His work in the Baroque era, at the same time focus on the art of antiquity earned him the name of a painter of the Baroque classicism.

The mode theory

Poussin has in the course of his life dealt repeatedly with art-theoretical questions. Apart from Leonardo's treatise, he knew exactly because of the desired illustrations, it was probably also aware of the collection of writings on painting the Theatinermönch Zaccolini had written. Zaccolini dealt with the problems of light and shade and acted from a series of optical topics. From Poussin himself there, in terms of the theory of art, but his statements about the different modes of painting, which he has written in a letter to Chantelou. He draws parallels to music-theoretical reflections of ancient authors to the character of the different keys, where different moods and emotions they evoke in the listener, are attributed here. In ancient Greece there was a division into five different modes: used for serious and rigorous topics at the Dorian mode, for pleasant and funny Phrygian, for action subjects the Lydian, for joy and divine topics to hypolydischen and funny topics the Ionian mode. Nevertheless, he stressed the importance of theoretical foundations of his art in his self-portraits show him with a book. As a result, painter and art theorist have repeatedly dealt with the mode theory of Poussin. In modifications it has made in the Decorum debate the theory of art of the 18th century, in which it came to the relationship and the propriety between subject and representation mode images.

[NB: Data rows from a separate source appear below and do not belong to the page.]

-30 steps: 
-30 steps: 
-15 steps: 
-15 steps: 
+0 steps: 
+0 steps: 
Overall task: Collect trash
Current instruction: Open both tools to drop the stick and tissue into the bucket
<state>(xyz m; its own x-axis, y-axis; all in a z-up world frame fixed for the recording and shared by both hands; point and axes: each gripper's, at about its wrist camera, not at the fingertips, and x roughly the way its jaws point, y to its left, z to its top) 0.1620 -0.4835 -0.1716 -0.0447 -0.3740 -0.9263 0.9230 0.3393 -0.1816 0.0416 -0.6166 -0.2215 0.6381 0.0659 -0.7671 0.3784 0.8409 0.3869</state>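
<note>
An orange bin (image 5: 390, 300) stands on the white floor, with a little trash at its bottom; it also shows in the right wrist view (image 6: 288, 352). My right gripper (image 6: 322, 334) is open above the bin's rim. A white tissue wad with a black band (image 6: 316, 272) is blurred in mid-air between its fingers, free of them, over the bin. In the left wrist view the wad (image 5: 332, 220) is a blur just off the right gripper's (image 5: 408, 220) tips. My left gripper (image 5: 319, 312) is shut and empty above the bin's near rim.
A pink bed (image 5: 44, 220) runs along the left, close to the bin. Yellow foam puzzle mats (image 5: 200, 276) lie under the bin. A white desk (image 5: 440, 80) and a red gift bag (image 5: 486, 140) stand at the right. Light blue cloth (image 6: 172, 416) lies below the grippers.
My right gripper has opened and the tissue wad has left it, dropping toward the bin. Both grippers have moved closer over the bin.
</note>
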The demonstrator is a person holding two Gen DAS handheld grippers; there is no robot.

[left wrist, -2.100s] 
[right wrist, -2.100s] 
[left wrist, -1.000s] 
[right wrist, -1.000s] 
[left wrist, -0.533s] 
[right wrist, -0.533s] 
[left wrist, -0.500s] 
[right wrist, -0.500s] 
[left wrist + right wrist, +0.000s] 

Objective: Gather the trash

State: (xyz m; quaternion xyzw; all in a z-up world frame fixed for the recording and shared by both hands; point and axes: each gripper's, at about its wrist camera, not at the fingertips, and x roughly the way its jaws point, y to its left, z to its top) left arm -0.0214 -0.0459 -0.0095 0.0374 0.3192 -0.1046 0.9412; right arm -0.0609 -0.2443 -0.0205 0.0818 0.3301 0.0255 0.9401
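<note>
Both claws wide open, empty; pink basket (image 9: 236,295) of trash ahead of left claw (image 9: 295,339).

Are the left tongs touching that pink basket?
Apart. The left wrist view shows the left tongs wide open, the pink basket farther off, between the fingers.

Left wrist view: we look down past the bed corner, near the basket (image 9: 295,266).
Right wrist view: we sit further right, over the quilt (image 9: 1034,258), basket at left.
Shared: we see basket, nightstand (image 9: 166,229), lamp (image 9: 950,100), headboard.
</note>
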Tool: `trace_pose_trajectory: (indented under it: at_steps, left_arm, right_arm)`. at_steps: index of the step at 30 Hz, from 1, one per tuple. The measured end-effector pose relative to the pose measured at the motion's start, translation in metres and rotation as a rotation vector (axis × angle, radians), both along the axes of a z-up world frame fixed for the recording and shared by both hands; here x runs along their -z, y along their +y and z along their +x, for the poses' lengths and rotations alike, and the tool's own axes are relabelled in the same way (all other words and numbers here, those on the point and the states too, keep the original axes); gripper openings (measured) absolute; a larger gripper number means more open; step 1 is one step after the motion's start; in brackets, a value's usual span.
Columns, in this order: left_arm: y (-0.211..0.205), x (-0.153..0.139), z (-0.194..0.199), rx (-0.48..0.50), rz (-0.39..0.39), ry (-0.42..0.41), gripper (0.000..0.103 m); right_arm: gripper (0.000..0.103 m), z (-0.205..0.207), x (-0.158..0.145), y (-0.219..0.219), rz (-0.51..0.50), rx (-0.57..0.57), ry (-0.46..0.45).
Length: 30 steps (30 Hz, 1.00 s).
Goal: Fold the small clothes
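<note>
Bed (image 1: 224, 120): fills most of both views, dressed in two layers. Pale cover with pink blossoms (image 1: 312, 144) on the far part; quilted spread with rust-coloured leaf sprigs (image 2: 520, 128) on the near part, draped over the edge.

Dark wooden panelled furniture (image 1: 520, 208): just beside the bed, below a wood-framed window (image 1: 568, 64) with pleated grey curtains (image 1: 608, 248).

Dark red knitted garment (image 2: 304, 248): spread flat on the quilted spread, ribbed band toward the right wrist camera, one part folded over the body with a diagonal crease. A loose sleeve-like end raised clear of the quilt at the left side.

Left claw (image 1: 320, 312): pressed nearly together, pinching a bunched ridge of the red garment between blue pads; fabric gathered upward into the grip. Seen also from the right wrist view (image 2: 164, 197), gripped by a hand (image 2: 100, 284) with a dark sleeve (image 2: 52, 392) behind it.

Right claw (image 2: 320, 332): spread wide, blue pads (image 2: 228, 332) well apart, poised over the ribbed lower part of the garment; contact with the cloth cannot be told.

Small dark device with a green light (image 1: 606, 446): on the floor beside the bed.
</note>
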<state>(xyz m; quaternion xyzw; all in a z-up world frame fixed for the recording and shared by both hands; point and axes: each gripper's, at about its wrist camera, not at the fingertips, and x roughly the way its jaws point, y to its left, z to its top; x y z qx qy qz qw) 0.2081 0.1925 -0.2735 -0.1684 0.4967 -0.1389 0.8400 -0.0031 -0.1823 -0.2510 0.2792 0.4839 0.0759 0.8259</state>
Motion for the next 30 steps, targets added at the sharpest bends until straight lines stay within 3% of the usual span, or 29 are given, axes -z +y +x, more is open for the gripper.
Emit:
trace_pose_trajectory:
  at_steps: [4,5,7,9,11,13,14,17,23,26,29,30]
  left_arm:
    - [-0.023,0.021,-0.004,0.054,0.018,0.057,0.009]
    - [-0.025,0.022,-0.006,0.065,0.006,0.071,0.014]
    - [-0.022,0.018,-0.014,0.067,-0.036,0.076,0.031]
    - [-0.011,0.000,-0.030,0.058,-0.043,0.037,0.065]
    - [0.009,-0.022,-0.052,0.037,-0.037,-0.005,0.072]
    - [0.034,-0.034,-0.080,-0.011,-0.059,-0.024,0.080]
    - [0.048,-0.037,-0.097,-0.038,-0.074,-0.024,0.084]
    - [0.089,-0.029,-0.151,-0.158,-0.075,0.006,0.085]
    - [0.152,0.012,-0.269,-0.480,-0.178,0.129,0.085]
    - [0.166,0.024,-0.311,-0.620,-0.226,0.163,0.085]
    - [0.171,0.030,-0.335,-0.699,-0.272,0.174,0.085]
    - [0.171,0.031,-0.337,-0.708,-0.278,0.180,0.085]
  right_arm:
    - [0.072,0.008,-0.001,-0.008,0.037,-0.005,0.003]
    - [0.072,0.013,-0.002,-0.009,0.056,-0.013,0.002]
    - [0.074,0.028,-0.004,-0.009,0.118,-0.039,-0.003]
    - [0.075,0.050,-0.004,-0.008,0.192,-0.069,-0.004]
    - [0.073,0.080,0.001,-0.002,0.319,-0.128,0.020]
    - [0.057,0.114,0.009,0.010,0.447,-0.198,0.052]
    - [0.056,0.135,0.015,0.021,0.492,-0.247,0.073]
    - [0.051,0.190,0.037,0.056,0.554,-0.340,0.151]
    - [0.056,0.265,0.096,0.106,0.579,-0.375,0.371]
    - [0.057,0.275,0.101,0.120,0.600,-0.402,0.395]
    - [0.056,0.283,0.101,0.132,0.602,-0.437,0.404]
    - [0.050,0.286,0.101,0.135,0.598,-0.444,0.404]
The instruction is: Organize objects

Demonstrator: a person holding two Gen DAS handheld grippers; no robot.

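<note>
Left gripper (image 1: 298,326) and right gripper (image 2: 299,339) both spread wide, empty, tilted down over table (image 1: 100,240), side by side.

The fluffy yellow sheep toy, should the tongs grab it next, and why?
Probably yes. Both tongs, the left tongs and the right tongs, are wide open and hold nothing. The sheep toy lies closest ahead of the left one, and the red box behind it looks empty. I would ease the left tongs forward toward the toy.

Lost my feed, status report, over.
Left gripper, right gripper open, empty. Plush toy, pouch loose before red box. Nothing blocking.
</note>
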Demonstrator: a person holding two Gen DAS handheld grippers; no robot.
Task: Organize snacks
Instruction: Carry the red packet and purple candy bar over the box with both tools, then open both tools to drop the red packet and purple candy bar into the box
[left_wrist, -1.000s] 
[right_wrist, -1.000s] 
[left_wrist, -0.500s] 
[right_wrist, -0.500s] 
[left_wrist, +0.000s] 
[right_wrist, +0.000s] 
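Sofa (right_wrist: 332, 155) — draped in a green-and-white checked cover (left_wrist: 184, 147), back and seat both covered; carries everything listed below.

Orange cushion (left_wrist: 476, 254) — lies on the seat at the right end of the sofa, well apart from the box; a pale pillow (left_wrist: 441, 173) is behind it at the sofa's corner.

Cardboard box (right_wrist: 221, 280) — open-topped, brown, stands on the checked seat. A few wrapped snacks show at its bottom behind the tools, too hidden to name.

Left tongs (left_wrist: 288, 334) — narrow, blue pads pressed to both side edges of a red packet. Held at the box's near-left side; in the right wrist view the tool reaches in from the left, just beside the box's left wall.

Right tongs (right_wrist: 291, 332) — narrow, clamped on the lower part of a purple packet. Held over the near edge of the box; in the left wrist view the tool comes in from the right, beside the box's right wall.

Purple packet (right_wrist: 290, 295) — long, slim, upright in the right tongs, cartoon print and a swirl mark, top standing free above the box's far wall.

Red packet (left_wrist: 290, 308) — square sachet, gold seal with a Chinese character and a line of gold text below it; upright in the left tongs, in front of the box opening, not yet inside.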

Poussin turned his mythological, allegorical or religious topics before architectural backdrops or in idealized, " heroic " designated later as landscapes dar. His dramatic compositions he developed on the basis of wax models which he put in a peep show. In many cases, Poussin was considered rational painter, so to speak, as a counterpart to Descartes in the visual arts. Characterized he was of the neo- Stoicism, he put his thoughts about death and wisdom his religious paintings, his landscapes and mythologies.

Reception history

Poussin was long regarded as a model, and perhaps the most important painters of the French Baroque period until the 19th and 20th centuries wore the interest of the public at its abgetanen as academically and formalistic work. Although artists such as Cezanne, Picasso, Francis Bacon or Mark Liipertz had dealt extensively with his works, aroused only in 1960 the great Poussin exhibition at the Louvre again the interest of the art science. She then worked out the progressive elements of the art of Poussin, his rationalistic clarity and innovation.